Translation:Wij moedigen hen niet aan.

December 1, 2014



if "them"is translated "hun"or "hen", why "hen" is accepted here, but "hun"is not? i translated"wij moedigen hun niet aan" and it was marked wrong


I know you posted this a year ago, but still.

It is because hen is used when "them" is a direct object, and hun is used for an indirect object.

Ze vroeg hun of ze mee wilden komen. (indirect object, because the direct object of "asking" is what you are asking for -in this case "of ze mee wilden komen").

We verwachtten hen. (Here "hen" is the direct object of verwachtten, b/c it's who/what you were waiting for).

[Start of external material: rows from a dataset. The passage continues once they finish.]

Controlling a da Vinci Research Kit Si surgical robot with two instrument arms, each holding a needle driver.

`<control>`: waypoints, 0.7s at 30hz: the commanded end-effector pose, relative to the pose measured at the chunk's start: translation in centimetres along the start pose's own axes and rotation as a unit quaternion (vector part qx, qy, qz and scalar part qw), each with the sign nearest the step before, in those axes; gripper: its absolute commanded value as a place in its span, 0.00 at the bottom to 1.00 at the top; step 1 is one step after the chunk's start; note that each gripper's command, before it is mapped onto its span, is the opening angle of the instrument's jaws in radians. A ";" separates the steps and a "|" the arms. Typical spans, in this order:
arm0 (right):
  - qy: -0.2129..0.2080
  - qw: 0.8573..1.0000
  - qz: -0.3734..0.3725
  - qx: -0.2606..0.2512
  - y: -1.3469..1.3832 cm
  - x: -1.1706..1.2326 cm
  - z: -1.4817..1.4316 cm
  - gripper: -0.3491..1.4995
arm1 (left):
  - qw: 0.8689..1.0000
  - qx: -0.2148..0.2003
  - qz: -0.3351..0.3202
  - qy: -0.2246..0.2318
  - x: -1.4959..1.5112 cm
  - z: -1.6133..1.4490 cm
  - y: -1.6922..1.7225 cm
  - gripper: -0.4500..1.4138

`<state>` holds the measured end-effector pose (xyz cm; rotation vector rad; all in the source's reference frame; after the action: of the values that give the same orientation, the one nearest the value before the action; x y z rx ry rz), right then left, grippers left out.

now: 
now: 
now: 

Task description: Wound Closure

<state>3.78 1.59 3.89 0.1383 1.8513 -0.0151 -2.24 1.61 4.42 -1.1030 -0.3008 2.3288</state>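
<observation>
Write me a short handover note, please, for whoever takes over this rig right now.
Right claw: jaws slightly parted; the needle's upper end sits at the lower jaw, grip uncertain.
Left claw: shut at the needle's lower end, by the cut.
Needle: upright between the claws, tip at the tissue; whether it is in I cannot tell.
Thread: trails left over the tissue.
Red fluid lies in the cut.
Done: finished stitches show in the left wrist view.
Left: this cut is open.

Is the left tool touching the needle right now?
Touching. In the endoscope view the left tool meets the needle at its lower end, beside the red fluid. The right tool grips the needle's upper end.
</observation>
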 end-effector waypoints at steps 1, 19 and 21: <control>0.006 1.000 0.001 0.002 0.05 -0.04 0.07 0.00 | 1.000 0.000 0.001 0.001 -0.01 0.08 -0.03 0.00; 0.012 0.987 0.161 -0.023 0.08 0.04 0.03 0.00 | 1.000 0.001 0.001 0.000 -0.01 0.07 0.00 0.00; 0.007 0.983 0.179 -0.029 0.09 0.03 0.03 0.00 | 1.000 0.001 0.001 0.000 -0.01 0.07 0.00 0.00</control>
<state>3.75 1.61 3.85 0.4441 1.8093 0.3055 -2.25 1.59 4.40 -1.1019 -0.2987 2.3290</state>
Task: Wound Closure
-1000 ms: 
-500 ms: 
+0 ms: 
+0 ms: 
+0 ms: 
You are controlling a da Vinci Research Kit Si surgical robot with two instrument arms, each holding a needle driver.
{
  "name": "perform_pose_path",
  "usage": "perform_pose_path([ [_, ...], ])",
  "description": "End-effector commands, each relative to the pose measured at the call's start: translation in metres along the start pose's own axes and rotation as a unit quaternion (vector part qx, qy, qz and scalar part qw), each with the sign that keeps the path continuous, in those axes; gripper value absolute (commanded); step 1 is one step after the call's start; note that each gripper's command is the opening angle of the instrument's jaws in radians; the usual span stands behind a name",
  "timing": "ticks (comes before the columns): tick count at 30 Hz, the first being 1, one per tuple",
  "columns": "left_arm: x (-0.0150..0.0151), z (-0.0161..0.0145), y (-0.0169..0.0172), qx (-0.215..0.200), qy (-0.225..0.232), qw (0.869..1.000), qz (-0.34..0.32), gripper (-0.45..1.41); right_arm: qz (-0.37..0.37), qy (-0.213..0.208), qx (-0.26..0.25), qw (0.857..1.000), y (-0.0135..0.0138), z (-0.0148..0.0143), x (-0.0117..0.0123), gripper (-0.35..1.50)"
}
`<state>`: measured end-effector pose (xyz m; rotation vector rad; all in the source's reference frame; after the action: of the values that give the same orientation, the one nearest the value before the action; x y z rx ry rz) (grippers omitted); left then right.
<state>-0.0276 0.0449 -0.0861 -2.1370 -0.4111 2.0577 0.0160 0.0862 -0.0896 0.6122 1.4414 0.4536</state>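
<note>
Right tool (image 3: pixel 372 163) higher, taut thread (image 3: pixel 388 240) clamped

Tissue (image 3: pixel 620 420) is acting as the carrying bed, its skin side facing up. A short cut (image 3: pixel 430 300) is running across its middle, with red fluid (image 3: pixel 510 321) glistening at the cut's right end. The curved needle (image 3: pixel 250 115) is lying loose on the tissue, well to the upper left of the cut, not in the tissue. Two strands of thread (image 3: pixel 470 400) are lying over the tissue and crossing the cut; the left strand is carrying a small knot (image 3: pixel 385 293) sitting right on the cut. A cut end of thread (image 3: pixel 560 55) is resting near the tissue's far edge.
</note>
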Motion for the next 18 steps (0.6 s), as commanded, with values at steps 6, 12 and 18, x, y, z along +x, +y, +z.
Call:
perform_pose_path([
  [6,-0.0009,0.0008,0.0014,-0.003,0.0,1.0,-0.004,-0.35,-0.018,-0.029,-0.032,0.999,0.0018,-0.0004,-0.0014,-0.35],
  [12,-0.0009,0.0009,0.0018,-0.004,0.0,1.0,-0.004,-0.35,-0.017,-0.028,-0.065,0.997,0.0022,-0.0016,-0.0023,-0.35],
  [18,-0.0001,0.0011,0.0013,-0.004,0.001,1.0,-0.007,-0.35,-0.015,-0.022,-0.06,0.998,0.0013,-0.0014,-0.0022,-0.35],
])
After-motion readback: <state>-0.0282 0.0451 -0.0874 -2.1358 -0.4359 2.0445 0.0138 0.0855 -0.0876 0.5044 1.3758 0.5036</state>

In that article it says "hun is always 'correct'." (grumpy face)


Use 'hen'

  1. if it is a direct object (accusative): 'Zij kust hen - she kisses them';

  2. if it is an indirect object (dative) after a preposition 'Ik geef het boek aan hen - I give the book to them'; 'Ik deed het voor hen - I did it for them'.

Use 'hun' if it is an indirect object without a preposition: 'Geef hun een biertje - give them a beer'

To circumvent the problem use for both the unstressed form of 'zij' (nominative): 'ze':

'Hij heeft ze bemind - he loved them; Ik heb ze een brief geschreven - I wrote them a letter'.

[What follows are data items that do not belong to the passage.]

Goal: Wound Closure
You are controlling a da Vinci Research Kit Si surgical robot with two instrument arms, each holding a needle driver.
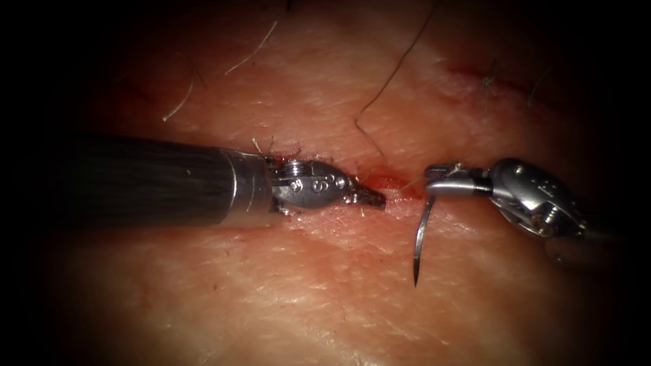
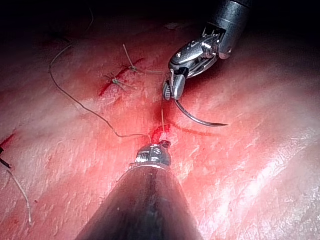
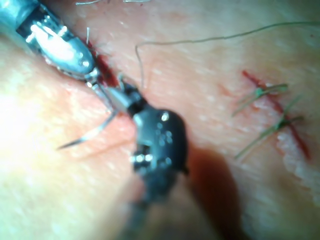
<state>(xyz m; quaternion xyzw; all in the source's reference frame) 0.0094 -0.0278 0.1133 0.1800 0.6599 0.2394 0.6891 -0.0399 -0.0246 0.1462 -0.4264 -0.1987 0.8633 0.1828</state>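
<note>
My right tool (image 1: 437, 184) comes in from the right, its jaws shut on the curved needle (image 1: 422, 230) near its tail end. The needle hangs free of the tissue (image 1: 325, 285), its point aimed down and just right of the cut (image 1: 388, 181). A short pale thread (image 1: 410, 183) runs from the needle's tail into the cut. My left tool (image 1: 369, 198) lies along the cut from the left, jaws shut, tip touching its red edge; I cannot tell whether it pinches anything. The same needle (image 2: 197, 117) (image 3: 90, 134) curves out from the right tool (image 2: 175, 90) (image 3: 117, 97).
A long dark thread (image 1: 390, 78) trails from the cut up and away. Earlier stitches with cut ends (image 2: 120, 82) (image 3: 270, 110) sit on a closed stretch of the cut (image 1: 485, 81) at upper right. Loose thread ends (image 1: 183, 98) lie at upper left. Red fluid wets the cut.
</note>
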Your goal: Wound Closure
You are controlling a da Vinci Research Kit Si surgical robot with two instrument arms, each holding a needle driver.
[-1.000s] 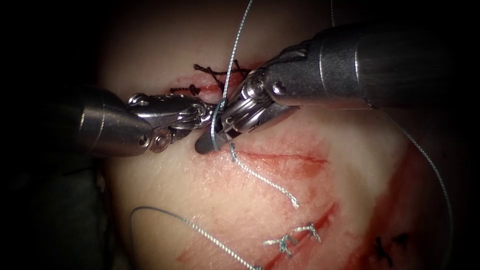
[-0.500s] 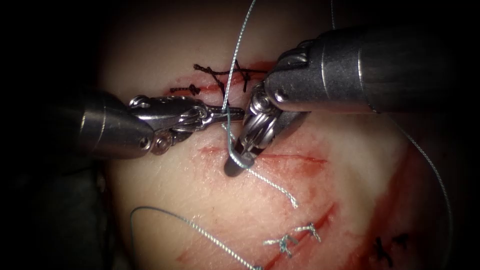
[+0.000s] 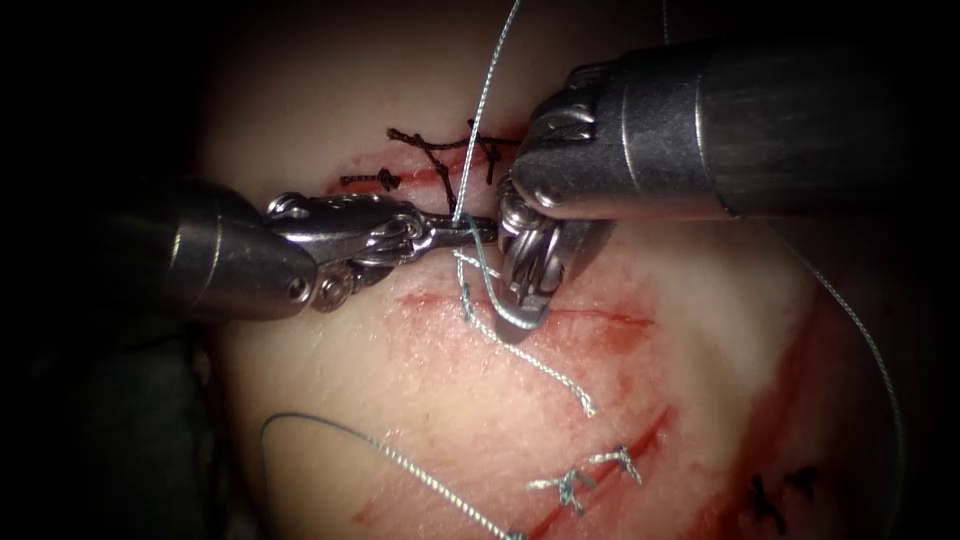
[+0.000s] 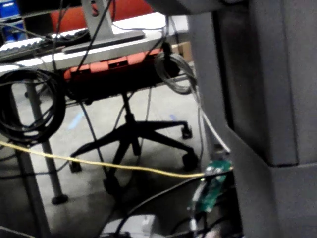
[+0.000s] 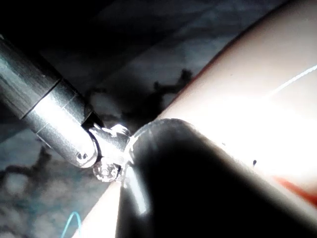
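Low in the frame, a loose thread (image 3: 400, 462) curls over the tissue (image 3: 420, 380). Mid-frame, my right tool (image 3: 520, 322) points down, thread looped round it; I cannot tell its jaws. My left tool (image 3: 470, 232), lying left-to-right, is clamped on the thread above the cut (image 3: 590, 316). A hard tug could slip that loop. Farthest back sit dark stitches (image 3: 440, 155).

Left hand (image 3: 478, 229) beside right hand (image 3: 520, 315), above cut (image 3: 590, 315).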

'Hun/hen' is only applicable if it refers to persons. In all other cases use: 'ze'.

'Hun' is also the the third-person plural possessive pronoun: their.

The 'hun/hen-difference' is artificial, invented in the 17th century by the prescriptive grammarian Christiaen van Heule. https://en.wiktionary.org/wiki/hun#Dutch. More information in the Dutch Wikipedia https://nl.wikipedia.org/wiki/Hen/hun-onderscheid.

Another very useful site in Dutch: https://onzetaal.nl/taaladvies/advies/hun-hen


Why doesn't "We moedigen ze niet aan" work


Please report it, because your translation is right.


wij steunen hem niet


Steunen means to support which isn't the same as to encourage. Also "hem" mean him, not them.